■ **TASK DESCRIPTION**:
The line containing "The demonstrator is" marks the end: write out exactly every line from the first line of the data below through that line, and only those.
☆ ☆ ☆ ☆ ☆ ☆ ☆
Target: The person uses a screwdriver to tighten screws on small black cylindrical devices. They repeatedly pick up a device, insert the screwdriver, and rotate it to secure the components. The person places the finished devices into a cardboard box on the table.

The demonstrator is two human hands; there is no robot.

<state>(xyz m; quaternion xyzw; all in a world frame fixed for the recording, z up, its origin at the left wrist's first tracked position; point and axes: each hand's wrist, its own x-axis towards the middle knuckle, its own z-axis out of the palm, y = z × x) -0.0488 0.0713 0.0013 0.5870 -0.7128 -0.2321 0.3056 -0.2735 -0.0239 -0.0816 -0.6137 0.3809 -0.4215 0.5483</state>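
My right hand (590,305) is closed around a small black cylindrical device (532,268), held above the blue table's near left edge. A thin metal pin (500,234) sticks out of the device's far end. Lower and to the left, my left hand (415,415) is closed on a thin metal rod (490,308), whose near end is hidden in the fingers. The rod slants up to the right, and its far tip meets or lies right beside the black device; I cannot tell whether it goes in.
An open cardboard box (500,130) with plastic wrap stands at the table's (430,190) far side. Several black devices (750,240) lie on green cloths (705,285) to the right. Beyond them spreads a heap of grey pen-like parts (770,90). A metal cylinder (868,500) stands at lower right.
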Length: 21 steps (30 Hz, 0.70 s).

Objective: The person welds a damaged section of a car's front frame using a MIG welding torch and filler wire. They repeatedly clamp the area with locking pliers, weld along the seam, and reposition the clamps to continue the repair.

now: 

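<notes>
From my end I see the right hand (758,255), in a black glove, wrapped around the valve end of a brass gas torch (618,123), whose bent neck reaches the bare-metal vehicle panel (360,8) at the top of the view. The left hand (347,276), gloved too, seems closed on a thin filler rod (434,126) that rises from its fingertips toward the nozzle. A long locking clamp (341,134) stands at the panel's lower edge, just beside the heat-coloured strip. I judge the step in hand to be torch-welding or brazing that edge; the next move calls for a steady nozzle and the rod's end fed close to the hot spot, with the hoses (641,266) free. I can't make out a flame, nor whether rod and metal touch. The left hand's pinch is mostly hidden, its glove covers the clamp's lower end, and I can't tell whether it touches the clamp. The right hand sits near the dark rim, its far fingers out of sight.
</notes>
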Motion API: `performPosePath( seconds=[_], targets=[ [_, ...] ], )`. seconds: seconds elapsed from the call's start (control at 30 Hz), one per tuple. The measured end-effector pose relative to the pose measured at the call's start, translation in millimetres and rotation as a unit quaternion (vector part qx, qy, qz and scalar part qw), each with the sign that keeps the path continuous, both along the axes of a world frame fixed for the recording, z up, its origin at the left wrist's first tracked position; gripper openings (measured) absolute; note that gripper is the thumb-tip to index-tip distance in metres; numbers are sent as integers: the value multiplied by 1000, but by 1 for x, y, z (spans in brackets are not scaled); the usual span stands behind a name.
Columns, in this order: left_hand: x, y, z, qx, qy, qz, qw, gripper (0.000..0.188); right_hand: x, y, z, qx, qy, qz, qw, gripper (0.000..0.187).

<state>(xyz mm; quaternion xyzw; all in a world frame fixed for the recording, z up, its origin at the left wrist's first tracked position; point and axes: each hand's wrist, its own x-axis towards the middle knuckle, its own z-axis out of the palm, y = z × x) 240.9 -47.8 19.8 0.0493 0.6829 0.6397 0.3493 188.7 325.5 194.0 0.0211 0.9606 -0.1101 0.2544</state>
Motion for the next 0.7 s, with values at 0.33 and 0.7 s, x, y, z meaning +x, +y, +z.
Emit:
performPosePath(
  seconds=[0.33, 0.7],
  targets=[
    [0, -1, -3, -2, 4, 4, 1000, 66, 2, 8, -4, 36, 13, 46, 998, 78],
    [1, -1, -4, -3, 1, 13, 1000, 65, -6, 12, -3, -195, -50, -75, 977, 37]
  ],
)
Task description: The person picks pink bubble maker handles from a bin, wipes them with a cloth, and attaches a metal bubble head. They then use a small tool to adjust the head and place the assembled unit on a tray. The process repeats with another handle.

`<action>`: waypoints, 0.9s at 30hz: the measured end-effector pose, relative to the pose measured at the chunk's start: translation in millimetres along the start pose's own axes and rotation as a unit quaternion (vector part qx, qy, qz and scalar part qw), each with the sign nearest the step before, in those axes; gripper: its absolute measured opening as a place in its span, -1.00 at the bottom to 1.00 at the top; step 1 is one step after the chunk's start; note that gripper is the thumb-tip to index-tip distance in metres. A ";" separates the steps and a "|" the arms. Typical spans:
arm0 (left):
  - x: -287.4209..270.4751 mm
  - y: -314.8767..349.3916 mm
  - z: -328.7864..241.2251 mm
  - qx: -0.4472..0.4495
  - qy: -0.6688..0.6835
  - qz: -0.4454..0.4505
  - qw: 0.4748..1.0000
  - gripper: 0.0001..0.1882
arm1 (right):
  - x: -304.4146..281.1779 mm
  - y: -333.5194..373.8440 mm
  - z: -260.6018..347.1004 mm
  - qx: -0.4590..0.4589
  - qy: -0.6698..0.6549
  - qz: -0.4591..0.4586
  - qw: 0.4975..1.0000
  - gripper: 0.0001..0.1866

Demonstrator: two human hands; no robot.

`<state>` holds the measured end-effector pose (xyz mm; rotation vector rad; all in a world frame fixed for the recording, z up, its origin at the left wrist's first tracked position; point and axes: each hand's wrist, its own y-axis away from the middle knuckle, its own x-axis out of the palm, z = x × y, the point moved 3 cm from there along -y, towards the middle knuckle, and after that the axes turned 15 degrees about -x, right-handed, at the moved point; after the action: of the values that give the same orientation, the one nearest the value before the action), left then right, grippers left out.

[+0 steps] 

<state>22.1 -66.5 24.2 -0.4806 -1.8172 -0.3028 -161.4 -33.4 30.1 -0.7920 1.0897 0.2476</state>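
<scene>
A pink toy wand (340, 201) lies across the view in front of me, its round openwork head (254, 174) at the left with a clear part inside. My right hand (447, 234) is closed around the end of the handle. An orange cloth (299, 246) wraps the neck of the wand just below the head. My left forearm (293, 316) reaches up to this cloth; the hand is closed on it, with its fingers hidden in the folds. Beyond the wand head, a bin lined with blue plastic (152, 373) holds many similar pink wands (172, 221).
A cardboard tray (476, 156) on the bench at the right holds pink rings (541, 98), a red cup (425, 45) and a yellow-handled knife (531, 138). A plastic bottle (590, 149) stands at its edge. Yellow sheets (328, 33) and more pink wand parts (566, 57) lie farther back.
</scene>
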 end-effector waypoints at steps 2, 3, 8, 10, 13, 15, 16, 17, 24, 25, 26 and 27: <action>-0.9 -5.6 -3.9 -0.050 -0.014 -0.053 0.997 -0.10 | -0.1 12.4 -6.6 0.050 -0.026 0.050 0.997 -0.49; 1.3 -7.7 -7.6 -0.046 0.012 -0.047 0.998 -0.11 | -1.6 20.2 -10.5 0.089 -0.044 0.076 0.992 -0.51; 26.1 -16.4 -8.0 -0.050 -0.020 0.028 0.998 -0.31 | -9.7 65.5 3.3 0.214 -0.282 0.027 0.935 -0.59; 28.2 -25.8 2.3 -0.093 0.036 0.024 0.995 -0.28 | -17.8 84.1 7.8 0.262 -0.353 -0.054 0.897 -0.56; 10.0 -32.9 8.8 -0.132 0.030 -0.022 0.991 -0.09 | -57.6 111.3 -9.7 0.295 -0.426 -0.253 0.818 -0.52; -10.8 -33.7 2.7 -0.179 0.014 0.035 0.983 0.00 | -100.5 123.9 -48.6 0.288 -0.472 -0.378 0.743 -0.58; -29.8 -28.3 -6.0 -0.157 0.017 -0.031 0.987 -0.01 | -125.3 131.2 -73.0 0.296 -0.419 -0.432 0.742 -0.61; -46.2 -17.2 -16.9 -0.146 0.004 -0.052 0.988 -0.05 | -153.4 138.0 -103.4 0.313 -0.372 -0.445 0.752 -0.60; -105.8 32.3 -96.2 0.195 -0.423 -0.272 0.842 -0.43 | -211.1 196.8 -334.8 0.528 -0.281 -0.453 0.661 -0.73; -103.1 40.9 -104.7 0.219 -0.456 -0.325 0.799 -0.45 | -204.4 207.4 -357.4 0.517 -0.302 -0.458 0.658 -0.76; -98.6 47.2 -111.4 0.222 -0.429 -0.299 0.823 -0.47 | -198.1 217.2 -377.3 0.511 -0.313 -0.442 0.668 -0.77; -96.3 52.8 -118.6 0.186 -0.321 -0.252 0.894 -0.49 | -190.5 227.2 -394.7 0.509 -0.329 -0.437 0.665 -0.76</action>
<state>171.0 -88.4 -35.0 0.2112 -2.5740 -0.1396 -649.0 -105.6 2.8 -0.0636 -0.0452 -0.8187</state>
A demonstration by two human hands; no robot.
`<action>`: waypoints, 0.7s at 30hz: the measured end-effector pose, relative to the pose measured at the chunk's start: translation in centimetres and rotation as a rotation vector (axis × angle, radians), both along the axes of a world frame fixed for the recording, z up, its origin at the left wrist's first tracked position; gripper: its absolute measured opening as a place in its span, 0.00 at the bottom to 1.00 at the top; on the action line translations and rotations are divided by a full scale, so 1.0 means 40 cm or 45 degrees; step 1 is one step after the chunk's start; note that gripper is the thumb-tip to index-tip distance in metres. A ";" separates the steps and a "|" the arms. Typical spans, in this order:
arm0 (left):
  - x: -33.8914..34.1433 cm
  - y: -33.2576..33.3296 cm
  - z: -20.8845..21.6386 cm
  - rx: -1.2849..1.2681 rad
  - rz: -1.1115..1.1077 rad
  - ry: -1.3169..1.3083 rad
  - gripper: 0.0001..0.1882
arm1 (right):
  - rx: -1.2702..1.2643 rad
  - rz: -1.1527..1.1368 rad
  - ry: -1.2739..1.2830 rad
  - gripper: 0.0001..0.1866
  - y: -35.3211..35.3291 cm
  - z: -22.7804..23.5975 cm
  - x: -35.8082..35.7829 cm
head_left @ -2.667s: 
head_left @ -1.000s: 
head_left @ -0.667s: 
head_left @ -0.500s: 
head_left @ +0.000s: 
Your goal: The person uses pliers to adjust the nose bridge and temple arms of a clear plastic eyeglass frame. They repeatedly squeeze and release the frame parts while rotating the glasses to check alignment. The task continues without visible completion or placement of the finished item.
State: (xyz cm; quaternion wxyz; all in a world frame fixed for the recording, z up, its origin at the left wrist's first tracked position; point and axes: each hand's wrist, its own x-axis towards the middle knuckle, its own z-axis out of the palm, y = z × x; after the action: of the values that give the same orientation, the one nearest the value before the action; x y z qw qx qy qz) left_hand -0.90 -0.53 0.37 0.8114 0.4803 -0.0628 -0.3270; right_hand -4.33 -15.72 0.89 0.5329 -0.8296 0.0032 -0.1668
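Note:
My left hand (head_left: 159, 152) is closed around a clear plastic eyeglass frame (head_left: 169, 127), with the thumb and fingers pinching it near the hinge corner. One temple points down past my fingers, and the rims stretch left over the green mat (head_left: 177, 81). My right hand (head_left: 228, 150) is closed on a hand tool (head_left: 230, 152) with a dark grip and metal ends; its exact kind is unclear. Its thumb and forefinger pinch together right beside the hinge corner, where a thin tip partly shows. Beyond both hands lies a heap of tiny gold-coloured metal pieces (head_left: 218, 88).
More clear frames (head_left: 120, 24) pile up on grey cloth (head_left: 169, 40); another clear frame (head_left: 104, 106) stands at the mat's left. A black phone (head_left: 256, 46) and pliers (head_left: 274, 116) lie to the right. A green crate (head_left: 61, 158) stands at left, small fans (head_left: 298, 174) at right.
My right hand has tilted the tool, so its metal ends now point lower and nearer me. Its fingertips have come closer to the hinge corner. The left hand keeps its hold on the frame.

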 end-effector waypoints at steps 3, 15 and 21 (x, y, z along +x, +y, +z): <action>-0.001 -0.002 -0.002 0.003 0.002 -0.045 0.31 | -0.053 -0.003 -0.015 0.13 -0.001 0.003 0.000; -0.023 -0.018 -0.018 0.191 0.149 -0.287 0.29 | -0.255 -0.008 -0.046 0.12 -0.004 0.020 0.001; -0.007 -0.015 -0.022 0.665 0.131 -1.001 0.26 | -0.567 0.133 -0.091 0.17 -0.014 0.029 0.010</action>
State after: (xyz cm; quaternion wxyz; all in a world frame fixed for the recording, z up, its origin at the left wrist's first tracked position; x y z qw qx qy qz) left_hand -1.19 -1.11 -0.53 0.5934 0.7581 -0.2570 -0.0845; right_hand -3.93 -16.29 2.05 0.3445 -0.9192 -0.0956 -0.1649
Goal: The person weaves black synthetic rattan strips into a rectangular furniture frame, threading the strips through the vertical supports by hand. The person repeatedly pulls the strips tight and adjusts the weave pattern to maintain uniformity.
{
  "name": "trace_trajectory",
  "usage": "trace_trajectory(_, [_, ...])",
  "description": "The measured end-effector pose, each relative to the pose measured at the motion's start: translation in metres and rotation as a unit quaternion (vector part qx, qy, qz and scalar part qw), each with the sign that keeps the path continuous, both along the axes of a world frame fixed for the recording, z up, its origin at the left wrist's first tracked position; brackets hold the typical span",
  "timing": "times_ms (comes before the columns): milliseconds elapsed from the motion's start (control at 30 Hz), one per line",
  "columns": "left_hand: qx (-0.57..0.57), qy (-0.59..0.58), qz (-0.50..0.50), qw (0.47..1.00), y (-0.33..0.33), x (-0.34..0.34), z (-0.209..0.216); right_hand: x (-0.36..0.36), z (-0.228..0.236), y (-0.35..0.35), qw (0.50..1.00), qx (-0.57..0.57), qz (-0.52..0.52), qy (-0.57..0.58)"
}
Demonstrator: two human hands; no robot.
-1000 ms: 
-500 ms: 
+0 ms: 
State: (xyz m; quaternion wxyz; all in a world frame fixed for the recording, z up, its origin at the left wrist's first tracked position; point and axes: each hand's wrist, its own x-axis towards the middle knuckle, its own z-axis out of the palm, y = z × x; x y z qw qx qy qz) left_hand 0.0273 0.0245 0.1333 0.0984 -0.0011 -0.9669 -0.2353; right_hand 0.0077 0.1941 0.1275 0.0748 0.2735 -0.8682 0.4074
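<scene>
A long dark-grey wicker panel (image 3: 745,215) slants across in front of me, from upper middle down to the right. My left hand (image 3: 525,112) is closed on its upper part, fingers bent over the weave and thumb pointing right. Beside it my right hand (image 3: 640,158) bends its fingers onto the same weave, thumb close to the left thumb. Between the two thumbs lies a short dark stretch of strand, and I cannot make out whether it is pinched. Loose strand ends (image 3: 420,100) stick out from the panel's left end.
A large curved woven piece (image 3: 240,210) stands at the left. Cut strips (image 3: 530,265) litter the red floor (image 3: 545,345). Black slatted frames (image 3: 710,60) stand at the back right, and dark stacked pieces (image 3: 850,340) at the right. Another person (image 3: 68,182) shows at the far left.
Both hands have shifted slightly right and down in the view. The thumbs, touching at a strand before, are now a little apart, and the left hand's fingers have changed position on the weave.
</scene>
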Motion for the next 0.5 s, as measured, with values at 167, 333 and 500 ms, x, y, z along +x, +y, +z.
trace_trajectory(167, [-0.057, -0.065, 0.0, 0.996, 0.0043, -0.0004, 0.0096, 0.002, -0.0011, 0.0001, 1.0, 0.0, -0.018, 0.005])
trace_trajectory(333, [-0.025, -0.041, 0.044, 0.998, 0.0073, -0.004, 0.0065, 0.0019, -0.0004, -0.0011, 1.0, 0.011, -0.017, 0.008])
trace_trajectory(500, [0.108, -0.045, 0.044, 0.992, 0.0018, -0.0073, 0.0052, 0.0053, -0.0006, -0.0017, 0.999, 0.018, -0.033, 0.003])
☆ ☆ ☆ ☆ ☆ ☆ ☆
■ **ANSWER SECTION**:
Target: The person uses a screwdriver to tighten screws on small black cylindrical devices. They repeatedly pick up a device, insert the screwdriver, and rotate it to secure the components. The person places the finished devices into a cardboard box on the table.

The demonstrator is two human hands; there is no robot.

With this, the exercise has been completed.